Indeed, Brown knows not all cops are bad — "The ones who get this power trip with a badge, they're out there ... but that's not all cops," he says — but he also knows that the resurgence of the Black Lives Matter movement in response to recent deaths of unarmed Black men and women at the hands of police officers is incredibly important.
"It’s not that all lives don’t matter, it’s that all lives can’t matter until Black lives really matter. Until then, you’re not gonna get there," Brown says. "We will never find peace until everybody understands. You need to have understanding, not just people yelling at each other, wanting to be right. Then no one wins, and people just get angrier on both sides."
"If everybody was just trying to find common ground, to understand where the other was coming from, what their fears are," Brown continues, "that seems a much better way to find a solution."
As the country star explains, racial injustice isn't a political issue; it's a human rights issue. "It’s strange how they think it’s politics and not something that’s hurtful and wrong. They won’t see that," he says of those who oppose the Black Lives Matter movement.
Brown himself advocates for equality and love in "Worldwide Beautiful,' a song he released in early June and after which he named his now-rescheduled 2020 tour.
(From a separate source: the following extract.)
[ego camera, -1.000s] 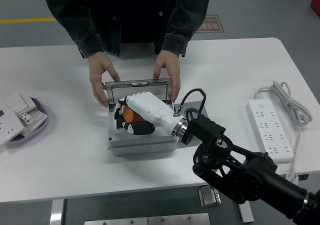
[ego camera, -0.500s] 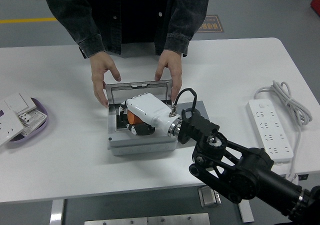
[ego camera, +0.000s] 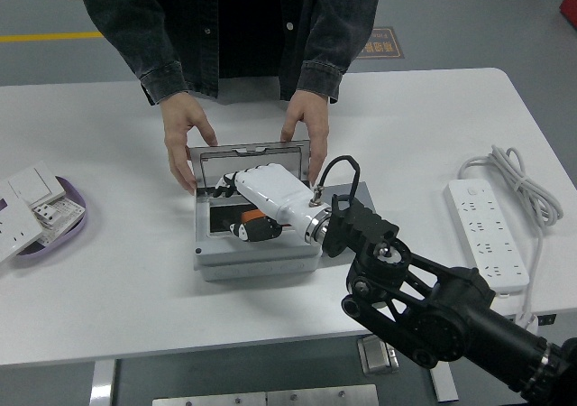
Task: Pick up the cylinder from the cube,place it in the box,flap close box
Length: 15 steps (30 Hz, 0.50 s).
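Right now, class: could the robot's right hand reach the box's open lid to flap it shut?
Probably yes: the right hand sits just below the lid, though the person's hands flank it.

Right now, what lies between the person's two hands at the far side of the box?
In the head view, the box's raised lid stands between the person's hands, with the robot's right hand just before it.

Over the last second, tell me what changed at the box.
The right hand has lifted and its fingers have opened up toward the lid; much less of the orange cylinder shows under it. The person's hands still steady the box, which hasn't moved.
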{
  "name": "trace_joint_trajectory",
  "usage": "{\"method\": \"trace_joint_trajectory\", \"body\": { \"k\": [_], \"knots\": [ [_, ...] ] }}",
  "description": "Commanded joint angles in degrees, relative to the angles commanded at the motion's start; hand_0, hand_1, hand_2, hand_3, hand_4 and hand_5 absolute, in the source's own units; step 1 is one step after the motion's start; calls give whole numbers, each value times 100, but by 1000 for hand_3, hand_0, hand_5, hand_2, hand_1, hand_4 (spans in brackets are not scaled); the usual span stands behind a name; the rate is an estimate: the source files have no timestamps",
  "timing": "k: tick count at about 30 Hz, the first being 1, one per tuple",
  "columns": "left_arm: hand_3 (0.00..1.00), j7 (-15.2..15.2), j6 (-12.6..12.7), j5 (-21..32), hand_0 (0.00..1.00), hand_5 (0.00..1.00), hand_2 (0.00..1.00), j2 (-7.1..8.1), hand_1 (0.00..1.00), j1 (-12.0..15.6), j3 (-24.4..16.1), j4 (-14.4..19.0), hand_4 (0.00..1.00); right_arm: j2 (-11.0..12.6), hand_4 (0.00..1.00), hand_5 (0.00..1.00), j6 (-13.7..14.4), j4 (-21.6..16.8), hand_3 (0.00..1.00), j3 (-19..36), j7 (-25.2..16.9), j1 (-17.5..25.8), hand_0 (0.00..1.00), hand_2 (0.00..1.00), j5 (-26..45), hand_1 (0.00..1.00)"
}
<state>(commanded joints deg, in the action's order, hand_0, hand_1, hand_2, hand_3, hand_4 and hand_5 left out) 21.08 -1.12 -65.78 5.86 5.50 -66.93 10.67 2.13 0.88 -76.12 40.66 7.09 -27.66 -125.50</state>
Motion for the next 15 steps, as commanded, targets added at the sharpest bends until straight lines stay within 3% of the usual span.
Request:
{"method": "trace_joint_trajectory", "body": {
  "k": [6, 10, 11, 15],
  "knots": [
    [666, -17, 0, 54, 620, 245, 596, -13, 625, -16, 48, -6, 713, 146, 800, 349, 264, -275, 697, 44, -442, 140, 530, 676, 845, 636],
    [666, -21, -3, 62, 620, 245, 596, -10, 625, -17, 61, -9, 713, 428, 800, 349, 283, -708, 697, 168, -715, 206, 530, 676, 1664, 636],
    [666, -20, -3, 60, 620, 242, 596, -7, 624, -16, 60, -9, 711, 519, 807, 369, 295, -837, 688, 220, -749, 192, 457, 669, 1905, 616],
    [666, -13, -7, 17, 620, 242, 596, 17, 624, -15, 32, -8, 711, 820, 807, 369, 382, -1206, 688, 448, -744, 2, 457, 669, 2700, 616]
  ]
}}
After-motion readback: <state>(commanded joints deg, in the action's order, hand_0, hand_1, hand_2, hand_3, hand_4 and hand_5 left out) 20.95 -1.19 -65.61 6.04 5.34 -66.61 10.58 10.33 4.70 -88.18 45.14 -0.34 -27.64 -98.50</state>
The song, the singer explains, is "a story about where I've been."
"Having to grow up fast, I maybe saw some things in a different way than other kids. My world was different, and it made me guarded," reflects Brown, whose father wasn't around and whose family struggled with poverty, "But it also showed me how to see things from other places."
Brown began writing "Worldwide Beautiful" with Shy Carter, who is also Black and has been one of Brown's collaborators since Brown's early days in Nashville. "He encouraged me to open up and be real about things. He understood," the star says of Carter, with whom he also wrote his song "Learning."
After they came up with the idea for "Worldwide Beautiful" in conversation, Brown and Carter enlisted Ryan Hurd and Jordan Schmidt, who are both white, to help them co-write it. The move was an effort to create diversity among the song's creators.
"We figured if just Jordan and Ryan wrote it, or just Shy and I wrote it, it would’ve been one thing," Brown explains. "But together, this is what I’m talking about. There’s two sides to everything that’s going on, different ways of looking at all of this. The trouble is, everybody is right, right where they are, but it doesn’t move you any closer together. We need to come together."
Brown has been pleased with the response to the song.
"I left the comments open, let people say what they’re gonna say, then tried to educate with respect and kindness. I didn’t worry. I was happy, and that didn’t change," he says, and he's received love for his work across racial and other differentiating lines.
"To have people on both sides saying they felt it — that’s how we start moving forward and coming together in love," Brown says. "Some people have to change their hearts and minds, but we’ll get there."